Collect, aggregate, and visualize a data ecosystem's metadata
https://marquezproject.ai
Apache License 2.0
1.78k stars 320 forks source link

support for OpenLineage's RUNNING eventType #2054

Open mobuchowski opened 2 years ago

mobuchowski commented 2 years ago

OpenLineage introduces RUNNING event type which models continuous streaming job that it currently running - to differentiate it from generic OTHER event type. Related issues are https://github.com/OpenLineage/OpenLineage/issues/946 and discussion here: https://github.com/OpenLineage/OpenLineage/issues/599

Are there any possible problems within Marquez with receiving those type of events? I know LineageEvent has String eventType - but there could be something else dependant on existing event types.
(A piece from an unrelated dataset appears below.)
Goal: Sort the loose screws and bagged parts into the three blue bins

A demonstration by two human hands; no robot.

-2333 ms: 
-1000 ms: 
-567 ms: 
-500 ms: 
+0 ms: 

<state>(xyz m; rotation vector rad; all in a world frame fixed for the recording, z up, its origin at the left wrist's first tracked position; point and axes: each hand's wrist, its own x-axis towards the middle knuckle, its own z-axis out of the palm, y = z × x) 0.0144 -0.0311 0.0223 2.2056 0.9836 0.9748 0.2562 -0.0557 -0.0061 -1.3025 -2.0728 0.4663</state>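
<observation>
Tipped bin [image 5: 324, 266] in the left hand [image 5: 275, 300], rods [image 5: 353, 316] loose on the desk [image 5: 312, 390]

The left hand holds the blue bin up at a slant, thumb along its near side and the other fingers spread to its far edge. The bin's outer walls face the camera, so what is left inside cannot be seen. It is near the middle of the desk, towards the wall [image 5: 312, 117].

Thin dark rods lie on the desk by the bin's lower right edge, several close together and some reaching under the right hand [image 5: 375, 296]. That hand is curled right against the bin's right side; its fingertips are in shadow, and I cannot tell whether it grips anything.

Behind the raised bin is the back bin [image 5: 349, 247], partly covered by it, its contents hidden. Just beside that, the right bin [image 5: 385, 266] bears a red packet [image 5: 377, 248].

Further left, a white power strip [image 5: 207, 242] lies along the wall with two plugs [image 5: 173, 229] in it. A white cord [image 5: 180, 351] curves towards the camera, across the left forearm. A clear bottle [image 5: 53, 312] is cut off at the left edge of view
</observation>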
mzareba382 commented 2 years ago

Related PRs: https://github.com/OpenLineage/OpenLineage/pull/972 https://github.com/OpenLineage/OpenLineage/pull/985

collado-mike commented 2 years ago

While Marquez will support an event of type RUNNING, when considering this in the context of a streaming job, we may need to consider the impact of this event on job versions and dataset versions. Currently, Marquez sets the current version of a job and a dataset only when receiving a COMPLETE event. Dataset versions are created before then, but the dataset record itself isn't updated until COMPLETE. Job versions aren't created at all until a COMPLETE event is received. Most importantly, lineage only considers the current_version_uuid column of the jobs table. This means that a streaming job won't show any lineage at all until the job terminates with a COMPLETE event. We can update the logic here, but we need to know it's a streaming job. Perhaps a facet to report that it's a streaming job, not a batch job?